It seems like, we are as a creative industry, keep shooting ourselves in the foot over, and over, and over again.

Throughout our recent history of the past 20 or so years, digital design has been rising and falling, titles emerging, disappearing, shifting, pivoting, shaping, etc. which is normal for any industry, but the one field of recent design practice took on a whole new shape in terms f explosion of interest.

I am fully aware that we live in an unprecedented time… COVID-19 has changed everything! Companies migrated to digitalization a lot sooner than they planned and anticipated by people globally. This in turn lead to an explosive demand in making digital services more usable, better looking, more human, and accessible.

Related reading:

The case study factory

Is the formulaic approach to case studies endangering young designers' capacity for critical thinking?

How the formulaic approach to UX case studies is numbing our critical thinking as designers, and how to bring a unique point of view to our work.

However, as many people decided to change careers and transition into UX and Product Design, which I fully support and admire… an ugly side of this have also emerged, and that side is Bootcamps, don’t get me wrong, I have nothing against bootcamps, I think they are needed and very useful, however, my personal beef with said bootcamps, is their romanticization of our field, and all the false promise that they make.

I’ve been mentoring designers for decades, but due to COVID and the birth of an amazing platform ADPList.org, I’ve mentored transitioners more than I have mentored designers, and it was on steroids! I have mentored 1-on-1 over 100 people in the last few years and spoken to almost 1,000 during my monthly Transitioning into UX/Product Design sessions.

I can tell you enough how many people I’ve met that went through bootcamps, bootcamps that promised a job, lured people in with a dream of making 6 figure salaries straight out of a bootcamp, and the list of promises goes on, while at the same time, none of it actually happened.

More so, the problem with making such promises of “See how YOU can make $100,000 in UX Design!” or alike. I personally was targeted by some ads for bootcamps with such types of catchy punchlines. So of course people want to make that much money, and I don’t blame them, many other industries unfortunately pay peanuts their employees and thus employees leave (aka Great Resignation) and change careers, seeking other ways of making money, and end-up in tech, unfortunately, none of these bootcamps will ever tell anyone that they should first learn what this field is, what the job entails, what will take for them to actually get to that $100k.

And so here we are, everyone wants to be a UX or Product Designer, but with such an oversaturated market with “UX/Product designers” we ended up in this predicament… 600 applications for 2 positions, cookie-cutter portfolios, people who don’t actually know or understand what it means to be a UX or Product designer, bad designs, and now thousands of unemployed people who odds are spent most if not all of their savings or worse borrowed tens of thousands of dollars to pay for bootcamps that ultimately lead them to 12 months later still having no job in the field.
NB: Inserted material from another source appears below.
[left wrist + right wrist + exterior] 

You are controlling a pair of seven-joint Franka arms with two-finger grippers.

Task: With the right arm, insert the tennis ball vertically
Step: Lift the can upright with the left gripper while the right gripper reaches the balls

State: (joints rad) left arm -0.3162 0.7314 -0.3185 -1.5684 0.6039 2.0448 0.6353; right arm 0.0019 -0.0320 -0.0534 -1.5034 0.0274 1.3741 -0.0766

So yeah, I dont blame people who want a better job, a more exciting career, better pay and benefits, I blame the education system that instead of educating people about the industry, job, and what it means to be an actual UX or Product Designer, simply jumped on the wave of people wanting something better, and selling them dreams.

My personal advice to every one of you who wants to transition into this industry, please, take a course, watch educational videos on youtube, reach out to working designers and ask to talk, ask questions about what does it actually mean to be a UX or Product Designer, what is the realistic pay for junior designers, how many years it’ll take until you reach that 6 figure salary, etc.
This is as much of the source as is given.